• [YOUR ASSIGNMENT]: Could you give the records below again exactly, without the pictures?

• [RECORDS SHOWN]:

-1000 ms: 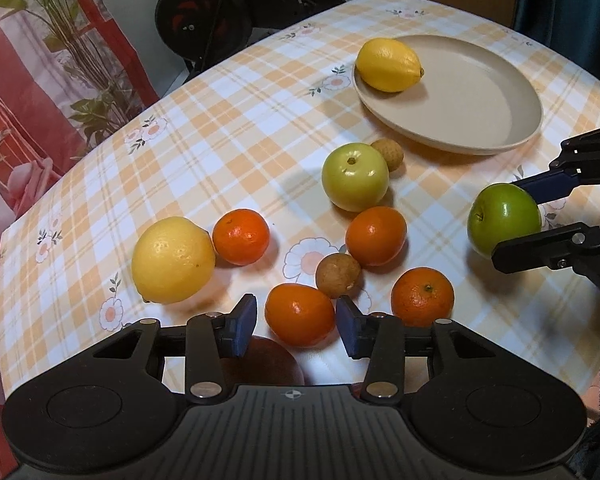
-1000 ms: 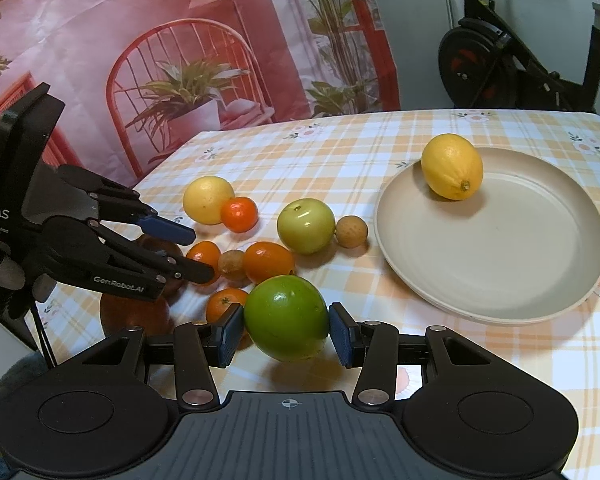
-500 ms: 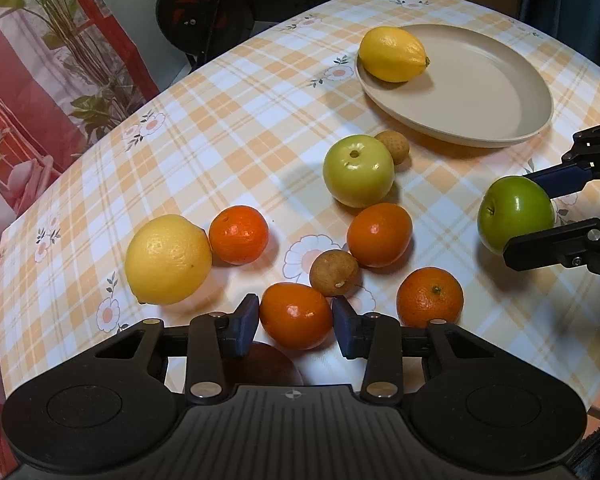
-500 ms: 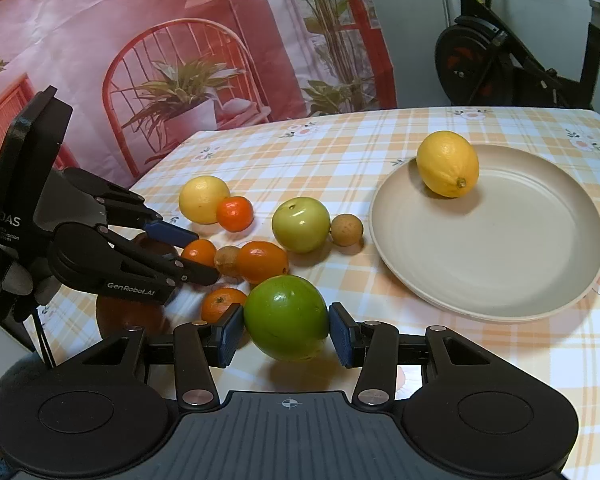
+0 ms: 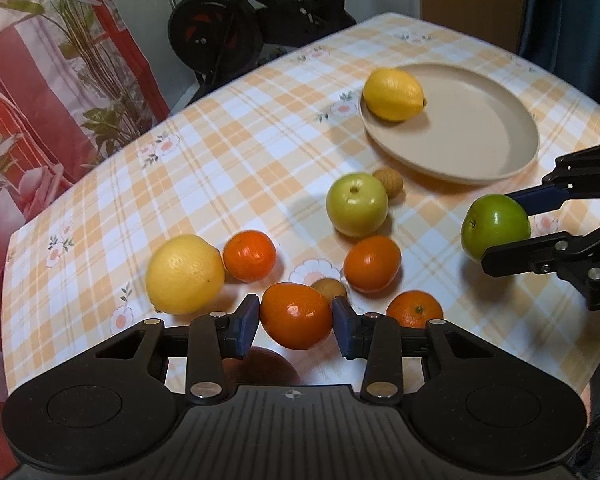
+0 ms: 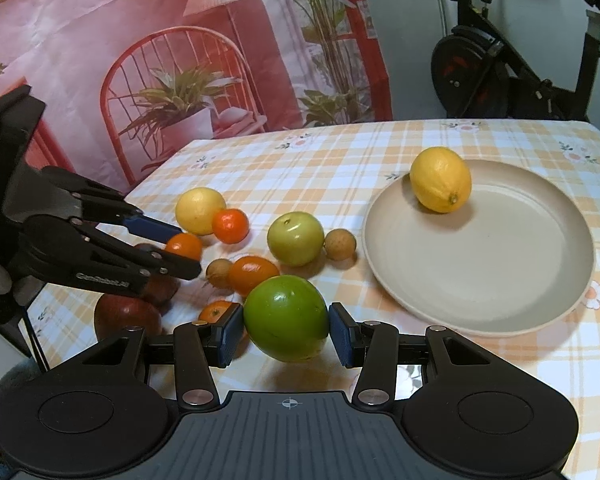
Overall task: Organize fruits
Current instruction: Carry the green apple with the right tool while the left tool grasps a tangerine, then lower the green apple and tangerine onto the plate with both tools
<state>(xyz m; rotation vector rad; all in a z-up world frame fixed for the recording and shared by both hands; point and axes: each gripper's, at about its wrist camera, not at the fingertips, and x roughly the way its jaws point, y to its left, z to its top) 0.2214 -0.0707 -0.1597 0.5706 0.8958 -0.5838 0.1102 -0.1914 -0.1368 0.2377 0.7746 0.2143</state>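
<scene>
Covering the table (image 5: 236, 152) is a cloth checked in orange, yellow and white with small printed flowers; it lies flat and runs to a rounded far edge. Beyond that edge stand a black exercise bike (image 6: 512, 60) against a pale wall and a red-and-pink printed hanging (image 6: 180, 52) showing a chair, a lamp and potted plants.

Left gripper (image 5: 295, 319): its jaws have just been closing and now sit against both sides of an orange (image 5: 296, 316), which looks raised off the cloth. Under the gripper body a dark red fruit (image 6: 126, 316) is partly hidden. Just left of the fingers lies a large lemon (image 5: 185, 274) touching a small mandarin (image 5: 249, 255). Ahead of the fingers sit a small brown fruit (image 5: 329, 289) and a second orange (image 5: 372, 264); just right of the right finger is another mandarin (image 5: 415, 309). Further ahead stand a yellow-green apple (image 5: 357, 205) and, touching it on the far side, another brown fruit (image 5: 388, 183).

Right gripper (image 6: 286, 329): narrow, both blue pads pressed on a dark green apple (image 6: 286, 317), held clear of the cloth with its shadow beneath. Ahead and to the right of this gripper lies a beige plate (image 6: 540, 280), well apart from the loose fruit, with one lemon (image 6: 441, 179) resting on its far-left part near the rim. The rest of the plate's surface is bare.

No hand or sleeve is visible in either view.
</scene>
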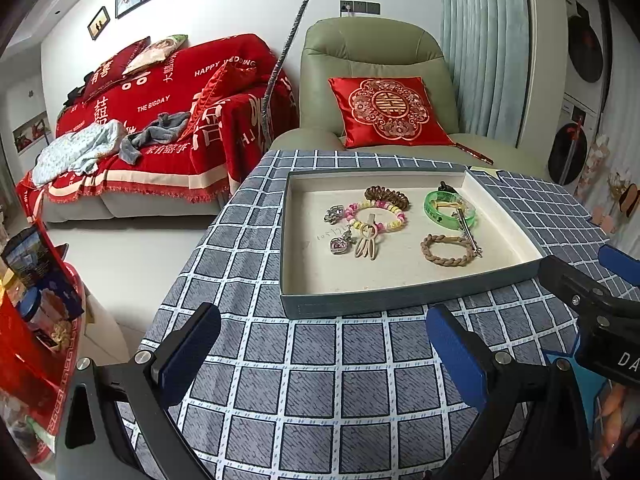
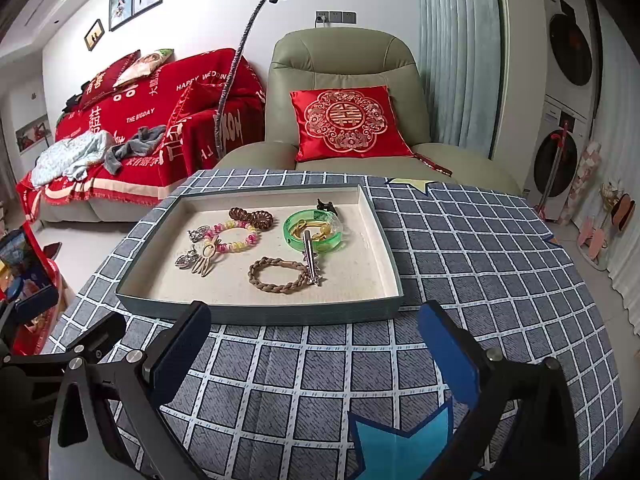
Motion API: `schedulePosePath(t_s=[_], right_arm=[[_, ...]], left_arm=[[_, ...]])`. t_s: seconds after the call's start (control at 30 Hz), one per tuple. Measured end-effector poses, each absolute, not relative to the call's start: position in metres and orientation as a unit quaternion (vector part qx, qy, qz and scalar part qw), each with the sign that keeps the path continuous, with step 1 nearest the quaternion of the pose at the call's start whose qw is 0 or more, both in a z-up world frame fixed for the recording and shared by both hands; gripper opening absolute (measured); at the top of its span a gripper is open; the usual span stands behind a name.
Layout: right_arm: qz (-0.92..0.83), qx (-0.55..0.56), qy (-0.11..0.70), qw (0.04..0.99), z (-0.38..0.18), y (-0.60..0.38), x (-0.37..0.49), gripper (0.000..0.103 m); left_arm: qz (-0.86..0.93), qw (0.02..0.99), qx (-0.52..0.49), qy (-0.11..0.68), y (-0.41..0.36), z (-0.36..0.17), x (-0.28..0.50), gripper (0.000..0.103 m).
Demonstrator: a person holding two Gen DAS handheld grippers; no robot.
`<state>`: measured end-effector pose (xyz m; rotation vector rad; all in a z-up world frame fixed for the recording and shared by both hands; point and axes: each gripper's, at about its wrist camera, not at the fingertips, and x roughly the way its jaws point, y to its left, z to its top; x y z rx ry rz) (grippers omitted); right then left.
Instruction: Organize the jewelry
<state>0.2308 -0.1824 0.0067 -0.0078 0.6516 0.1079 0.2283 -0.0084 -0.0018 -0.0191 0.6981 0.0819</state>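
A shallow grey tray (image 1: 400, 300) (image 2: 260, 314) sits on the checked tablecloth. In it lie a green bangle (image 1: 436, 204) (image 2: 294, 236), a brown braided bracelet (image 1: 446, 258) (image 2: 276, 286), a pink and yellow bead bracelet (image 1: 394, 218) (image 2: 240, 246), a brown coil hair tie (image 1: 388, 194) (image 2: 252, 216), a silver clip (image 1: 468, 232) (image 2: 310, 256), a beige hair clip (image 1: 366, 246) (image 2: 206, 262), and silver charms (image 1: 340, 244) (image 2: 186, 260). My left gripper (image 1: 324, 344) is open and empty in front of the tray. My right gripper (image 2: 316, 340) is open and empty, also in front of the tray.
The right gripper's body (image 1: 592, 304) shows at the right of the left wrist view. A green armchair with a red cushion (image 1: 388, 110) (image 2: 344, 124) stands behind the table. A red-covered sofa (image 1: 152, 128) is at the left. A red box of goods (image 1: 36, 320) is beside the table.
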Motion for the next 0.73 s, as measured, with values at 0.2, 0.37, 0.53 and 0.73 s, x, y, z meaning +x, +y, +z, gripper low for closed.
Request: schedulePosePath(t_s=[0.2, 0.37, 0.53, 0.73], right_arm=[[0.053, -0.004, 0.321, 0.946, 0.0093, -0.1827, 0.2299, 0.103], [0.053, -0.004, 0.321, 0.946, 0.0092, -0.1825, 0.2298, 0.103], [0.053, -0.004, 0.321, 0.946, 0.0098, -0.1825, 0.2298, 0.103], [0.054, -0.004, 0.321, 0.945, 0.0107, -0.1821, 0.2295, 0.103]], left_arm=[[0.042, 0.939, -0.008, 0.342, -0.0089, -0.0016, 0.2279, 0.103], [0.046, 0.939, -0.005, 0.341, -0.0083, -0.002, 0.227, 0.103], [0.045, 0.94, -0.005, 0.339, -0.0067, -0.0021, 0.2261, 0.103], [0.04, 0.94, -0.002, 0.34, -0.0084, -0.0016, 0.2264, 0.103]])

• [FINAL ANSWER]:
-1000 ms: 
-1000 ms: 
-500 ms: 
-500 ms: 
+0 ms: 
+0 ms: 
Overall task: Organize fruits
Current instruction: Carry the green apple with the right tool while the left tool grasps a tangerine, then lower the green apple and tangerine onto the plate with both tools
<state>(xyz m; rotation vector rad; all in a z-up world frame fixed for the recording and shared by both hands; point and axes: each gripper's, at about its wrist camera, not at the fingertips, and x roughly the way its jaws point, y to its left, z to its top) 0.2214 -0.0707 -0.1597 0.5706 0.8958 -0.5838 0.1102 -0.1914 -0.1368 0.2377 0.7746 0.2143</state>
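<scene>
Covering the table (image 5: 236, 152) is a cloth checked in orange, yellow and white with small printed flowers; it lies flat and runs to a rounded far edge. Beyond that edge stand a black exercise bike (image 6: 512, 60) against a pale wall and a red-and-pink printed hanging (image 6: 180, 52) showing a chair, a lamp and potted plants.

Left gripper (image 5: 295, 319): its jaws have just been closing and now sit against both sides of an orange (image 5: 296, 316), which looks raised off the cloth. Under the gripper body a dark red fruit (image 6: 126, 316) is partly hidden. Just left of the fingers lies a large lemon (image 5: 185, 274) touching a small mandarin (image 5: 249, 255). Ahead of the fingers sit a small brown fruit (image 5: 329, 289) and a second orange (image 5: 372, 264); just right of the right finger is another mandarin (image 5: 415, 309). Further ahead stand a yellow-green apple (image 5: 357, 205) and, touching it on the far side, another brown fruit (image 5: 388, 183).

Right gripper (image 6: 286, 329): narrow, both blue pads pressed on a dark green apple (image 6: 286, 317), held clear of the cloth with its shadow beneath. Ahead and to the right of this gripper lies a beige plate (image 6: 540, 280), well apart from the loose fruit, with one lemon (image 6: 441, 179) resting on its far-left part near the rim. The rest of the plate's surface is bare.

No hand or sleeve is visible in either view.
</scene>
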Motion API: `schedulePosePath(t_s=[_], right_arm=[[_, ...]], left_arm=[[_, ...]])`. t_s: seconds after the call's start (control at 30 Hz), one per tuple. Measured end-effector poses, each absolute, not relative to the call's start: position in metres and orientation as a unit quaternion (vector part qx, qy, qz and scalar part qw), each with the sign that keeps the path continuous, with step 1 nearest the quaternion of the pose at the call's start whose qw is 0 or more, both in a z-up world frame fixed for the recording and shared by both hands; gripper opening absolute (measured); at the top of its span a gripper is open; the usual span stands behind a name.
Layout: right_arm: qz (-0.92..0.83), qx (-0.55..0.56), qy (-0.11..0.70), qw (0.04..0.99), z (-0.38..0.18), y (-0.60..0.38), x (-0.37..0.49), gripper (0.000..0.103 m); left_arm: qz (-0.86..0.93), qw (0.02..0.99), qx (-0.52..0.49), qy (-0.11..0.68), y (-0.41..0.36), z (-0.36..0.17), x (-0.28..0.50), gripper (0.000..0.103 m).
Demonstrator: a person holding two Gen DAS handheld grippers; no robot.
`<state>`: measured end-effector pose (xyz m; rotation vector rad; all in a z-up world frame fixed for the recording and shared by both hands; point and axes: each gripper's, at about its wrist camera, not at the fingertips, and x roughly the way its jaws point, y to its left, z to its top; x y z rx ry rz) (grippers omitted); right then left.
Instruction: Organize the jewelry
<state>0.2308 -0.1824 0.0067 -0.0078 0.6516 0.1079 0.2283 -0.0084 -0.0018 -0.0191 0.6981 0.0819</state>
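A shallow grey tray (image 1: 400, 300) (image 2: 260, 314) sits on the checked tablecloth. In it lie a green bangle (image 1: 436, 204) (image 2: 294, 236), a brown braided bracelet (image 1: 446, 258) (image 2: 276, 286), a pink and yellow bead bracelet (image 1: 394, 218) (image 2: 240, 246), a brown coil hair tie (image 1: 388, 194) (image 2: 252, 216), a silver clip (image 1: 468, 232) (image 2: 310, 256), a beige hair clip (image 1: 366, 246) (image 2: 206, 262), and silver charms (image 1: 340, 244) (image 2: 186, 260). My left gripper (image 1: 324, 344) is open and empty in front of the tray. My right gripper (image 2: 316, 340) is open and empty, also in front of the tray.
The right gripper's body (image 1: 592, 304) shows at the right of the left wrist view. A green armchair with a red cushion (image 1: 388, 110) (image 2: 344, 124) stands behind the table. A red-covered sofa (image 1: 152, 128) is at the left. A red box of goods (image 1: 36, 320) is beside the table.
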Motion for the next 0.73 s, as measured, with values at 0.2, 0.37, 0.53 and 0.73 s, x, y, z meaning +x, +y, +z, gripper low for closed.
Request: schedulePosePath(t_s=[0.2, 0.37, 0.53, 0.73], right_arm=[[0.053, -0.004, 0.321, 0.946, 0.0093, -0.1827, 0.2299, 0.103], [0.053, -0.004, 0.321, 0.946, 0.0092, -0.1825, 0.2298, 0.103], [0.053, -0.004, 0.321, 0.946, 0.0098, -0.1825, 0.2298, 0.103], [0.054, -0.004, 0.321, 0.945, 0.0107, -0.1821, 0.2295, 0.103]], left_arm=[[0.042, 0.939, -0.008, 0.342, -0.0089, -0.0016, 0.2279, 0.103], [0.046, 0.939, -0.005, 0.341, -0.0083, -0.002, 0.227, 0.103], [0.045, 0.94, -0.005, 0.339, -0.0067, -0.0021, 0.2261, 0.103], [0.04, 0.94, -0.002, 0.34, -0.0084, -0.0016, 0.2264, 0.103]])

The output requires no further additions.